Religion
- Affiliation: Islam
- Branch/tradition: Sunni
- District: Lalmonirhat
- Status: Active

Location
- Location: Gilabari, Saptibari Union
- Country: Bangladesh
- Interactive map of Gilabari Mosque
- Coordinates: 25°54′41.7″N 89°23′42.9″E﻿ / ﻿25.911583°N 89.395250°E

Architecture
- Style: Mughal

Specifications
- Direction of façade: East
- Capacity: 40
- Length: 42 Feet
- Width: 17 Feet
- Dome: 3
- Minaret: 15

= Gilabari Mosque =

Ancient mosque in Gilabari, Lalmonirhat, Bangladesh

Gilabari Mosque (গিলাবাড়ি মসজিদ) is a congregational mosque built in Mughal architectural style.
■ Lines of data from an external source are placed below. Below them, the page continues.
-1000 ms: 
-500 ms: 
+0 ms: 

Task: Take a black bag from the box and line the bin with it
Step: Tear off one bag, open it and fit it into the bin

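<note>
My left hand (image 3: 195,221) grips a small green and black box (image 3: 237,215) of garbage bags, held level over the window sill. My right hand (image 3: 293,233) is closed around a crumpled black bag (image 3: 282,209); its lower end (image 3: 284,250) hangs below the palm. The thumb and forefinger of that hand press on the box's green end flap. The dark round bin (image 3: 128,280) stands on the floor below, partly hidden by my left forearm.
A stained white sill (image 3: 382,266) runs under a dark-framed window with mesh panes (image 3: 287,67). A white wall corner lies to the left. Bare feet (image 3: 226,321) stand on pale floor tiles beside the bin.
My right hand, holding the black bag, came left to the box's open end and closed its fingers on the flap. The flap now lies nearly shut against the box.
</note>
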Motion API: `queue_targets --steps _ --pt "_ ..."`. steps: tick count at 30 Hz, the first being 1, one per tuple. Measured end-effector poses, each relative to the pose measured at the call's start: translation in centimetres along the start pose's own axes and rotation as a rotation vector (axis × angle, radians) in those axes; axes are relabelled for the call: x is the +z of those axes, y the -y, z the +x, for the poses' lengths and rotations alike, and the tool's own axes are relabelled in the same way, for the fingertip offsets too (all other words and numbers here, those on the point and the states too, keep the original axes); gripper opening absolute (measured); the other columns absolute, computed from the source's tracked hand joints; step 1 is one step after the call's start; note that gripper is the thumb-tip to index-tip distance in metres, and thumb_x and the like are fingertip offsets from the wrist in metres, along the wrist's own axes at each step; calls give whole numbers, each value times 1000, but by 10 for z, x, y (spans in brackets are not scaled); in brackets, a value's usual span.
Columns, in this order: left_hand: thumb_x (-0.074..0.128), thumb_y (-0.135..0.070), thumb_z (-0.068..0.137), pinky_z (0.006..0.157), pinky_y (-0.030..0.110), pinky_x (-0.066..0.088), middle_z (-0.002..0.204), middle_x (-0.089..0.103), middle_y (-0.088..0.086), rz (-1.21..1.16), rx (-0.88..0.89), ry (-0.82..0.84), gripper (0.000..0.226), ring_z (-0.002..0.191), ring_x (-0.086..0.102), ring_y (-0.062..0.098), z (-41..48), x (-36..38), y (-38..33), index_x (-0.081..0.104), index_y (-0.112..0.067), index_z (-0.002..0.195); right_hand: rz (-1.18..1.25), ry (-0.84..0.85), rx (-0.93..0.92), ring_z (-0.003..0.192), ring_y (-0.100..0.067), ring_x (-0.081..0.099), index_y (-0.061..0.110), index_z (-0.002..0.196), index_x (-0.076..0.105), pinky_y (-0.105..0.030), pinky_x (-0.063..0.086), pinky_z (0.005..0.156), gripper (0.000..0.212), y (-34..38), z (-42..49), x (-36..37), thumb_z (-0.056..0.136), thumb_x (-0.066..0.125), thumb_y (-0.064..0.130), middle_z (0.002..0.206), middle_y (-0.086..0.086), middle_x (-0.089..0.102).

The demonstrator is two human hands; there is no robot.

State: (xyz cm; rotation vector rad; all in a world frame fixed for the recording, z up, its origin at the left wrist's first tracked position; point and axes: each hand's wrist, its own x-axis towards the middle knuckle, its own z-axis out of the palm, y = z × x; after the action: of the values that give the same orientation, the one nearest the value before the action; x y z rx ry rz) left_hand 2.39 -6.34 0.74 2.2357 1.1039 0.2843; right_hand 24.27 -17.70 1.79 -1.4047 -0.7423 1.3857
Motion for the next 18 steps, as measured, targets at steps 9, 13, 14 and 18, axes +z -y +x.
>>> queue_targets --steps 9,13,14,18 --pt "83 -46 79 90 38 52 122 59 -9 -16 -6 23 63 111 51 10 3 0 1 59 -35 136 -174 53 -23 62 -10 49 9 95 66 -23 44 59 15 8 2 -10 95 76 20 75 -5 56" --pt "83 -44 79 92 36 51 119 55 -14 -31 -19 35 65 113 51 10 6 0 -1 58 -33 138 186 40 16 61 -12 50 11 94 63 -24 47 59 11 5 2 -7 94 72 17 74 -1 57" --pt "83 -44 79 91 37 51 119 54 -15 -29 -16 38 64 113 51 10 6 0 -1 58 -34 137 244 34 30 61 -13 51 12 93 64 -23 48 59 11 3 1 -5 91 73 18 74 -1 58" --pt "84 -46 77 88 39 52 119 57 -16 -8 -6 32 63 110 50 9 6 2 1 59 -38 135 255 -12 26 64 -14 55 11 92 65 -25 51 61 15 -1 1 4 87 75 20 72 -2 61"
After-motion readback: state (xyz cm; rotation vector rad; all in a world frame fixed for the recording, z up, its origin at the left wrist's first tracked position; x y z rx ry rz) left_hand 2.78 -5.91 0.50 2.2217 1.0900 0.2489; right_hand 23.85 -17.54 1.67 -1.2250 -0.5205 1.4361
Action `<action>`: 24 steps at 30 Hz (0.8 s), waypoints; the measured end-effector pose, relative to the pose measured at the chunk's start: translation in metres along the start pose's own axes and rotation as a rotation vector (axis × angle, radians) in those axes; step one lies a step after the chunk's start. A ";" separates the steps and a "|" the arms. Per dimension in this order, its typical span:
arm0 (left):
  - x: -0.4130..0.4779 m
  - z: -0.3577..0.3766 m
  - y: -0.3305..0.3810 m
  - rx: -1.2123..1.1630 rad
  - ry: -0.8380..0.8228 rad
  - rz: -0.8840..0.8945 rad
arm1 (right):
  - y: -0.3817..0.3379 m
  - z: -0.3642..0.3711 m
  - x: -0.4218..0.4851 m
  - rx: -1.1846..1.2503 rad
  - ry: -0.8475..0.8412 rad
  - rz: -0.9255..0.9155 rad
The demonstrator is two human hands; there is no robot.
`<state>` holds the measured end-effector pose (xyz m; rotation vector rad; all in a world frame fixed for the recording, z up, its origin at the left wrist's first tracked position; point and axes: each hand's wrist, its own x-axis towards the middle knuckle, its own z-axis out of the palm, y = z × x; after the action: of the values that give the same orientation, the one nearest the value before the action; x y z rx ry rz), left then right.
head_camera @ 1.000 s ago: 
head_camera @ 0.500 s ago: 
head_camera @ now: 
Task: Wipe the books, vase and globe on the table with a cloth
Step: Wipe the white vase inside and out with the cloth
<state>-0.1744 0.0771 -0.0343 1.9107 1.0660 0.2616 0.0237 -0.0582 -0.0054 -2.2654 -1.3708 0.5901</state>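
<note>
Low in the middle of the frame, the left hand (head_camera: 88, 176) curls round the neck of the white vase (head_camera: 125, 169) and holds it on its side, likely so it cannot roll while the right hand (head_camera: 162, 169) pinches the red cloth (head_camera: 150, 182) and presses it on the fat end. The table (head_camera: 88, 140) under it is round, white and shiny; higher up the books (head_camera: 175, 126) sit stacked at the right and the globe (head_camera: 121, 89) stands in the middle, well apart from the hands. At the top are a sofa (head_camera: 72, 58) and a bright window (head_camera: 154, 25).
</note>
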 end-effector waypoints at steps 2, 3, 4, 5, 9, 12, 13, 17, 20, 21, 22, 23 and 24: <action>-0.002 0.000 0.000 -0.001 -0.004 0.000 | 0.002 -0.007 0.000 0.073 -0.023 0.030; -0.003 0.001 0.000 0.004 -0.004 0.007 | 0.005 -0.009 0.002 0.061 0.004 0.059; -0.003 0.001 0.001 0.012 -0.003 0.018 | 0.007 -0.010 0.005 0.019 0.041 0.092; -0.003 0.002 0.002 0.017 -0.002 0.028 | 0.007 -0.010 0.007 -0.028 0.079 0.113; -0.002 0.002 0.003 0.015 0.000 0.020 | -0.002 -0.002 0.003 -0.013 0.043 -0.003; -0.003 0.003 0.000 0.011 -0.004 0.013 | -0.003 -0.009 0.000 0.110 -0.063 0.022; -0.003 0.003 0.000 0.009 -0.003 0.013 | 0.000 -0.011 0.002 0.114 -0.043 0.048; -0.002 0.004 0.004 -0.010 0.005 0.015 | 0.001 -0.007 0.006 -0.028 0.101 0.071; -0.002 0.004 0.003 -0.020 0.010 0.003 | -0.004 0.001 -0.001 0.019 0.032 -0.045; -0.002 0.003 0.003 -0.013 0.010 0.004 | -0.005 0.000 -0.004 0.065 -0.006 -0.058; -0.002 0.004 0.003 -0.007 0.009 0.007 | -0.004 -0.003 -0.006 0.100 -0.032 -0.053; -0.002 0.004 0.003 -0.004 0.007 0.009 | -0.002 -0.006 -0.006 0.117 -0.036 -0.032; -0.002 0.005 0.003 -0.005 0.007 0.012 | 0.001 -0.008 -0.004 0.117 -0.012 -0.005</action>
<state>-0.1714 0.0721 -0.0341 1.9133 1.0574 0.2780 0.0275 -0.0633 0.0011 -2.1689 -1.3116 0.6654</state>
The religious establishment is located in Gilabari village of Saptibari Union, Aditmari Upazila, Lalmonirhat. Inside this mosque, forty people can offer prayers in two rows. The Department of Archaeology of Bangladesh has listed it as Gilabari Historical Ancient Mosque (গিলাবাড়ি ঐতিহাসিক প্রাচীন মসজিদ), a protected heritage site.

== History ==
The exact construction date of the mosque is unknown, but the architectural features are of the Mughal style, which indicates that the mosque was built during the Mughal period. For preservation and restoration, during the Pakistan period, the exterior walls of the mosque were plastered once, and after independence, under Bangladesh's administration, the mosque's exterior walls were plastered and lime-washed several times. On August 1, 2022, through a notification, the mosque was declared a protected heritage site.

== Description ==
Gilabari Mosque is constructed in a rectangular land plan over approximately seven decimal of land, including the courtyard. The main building has a length of about 42 feet and a width of 17 feet. It has a total of 12 minarets, including three large domes. There are an additional three minarets at the main entrance of the mosque. The construction materials used include flat bricks, lime, and a mixture of brick mortar, which exhibit characteristics of Mughal masonry. Upon entry, an ancient well still stands in front of the main courtyard. Over time, the main foundation of the mosque has sunk about 3 feet below the ground level.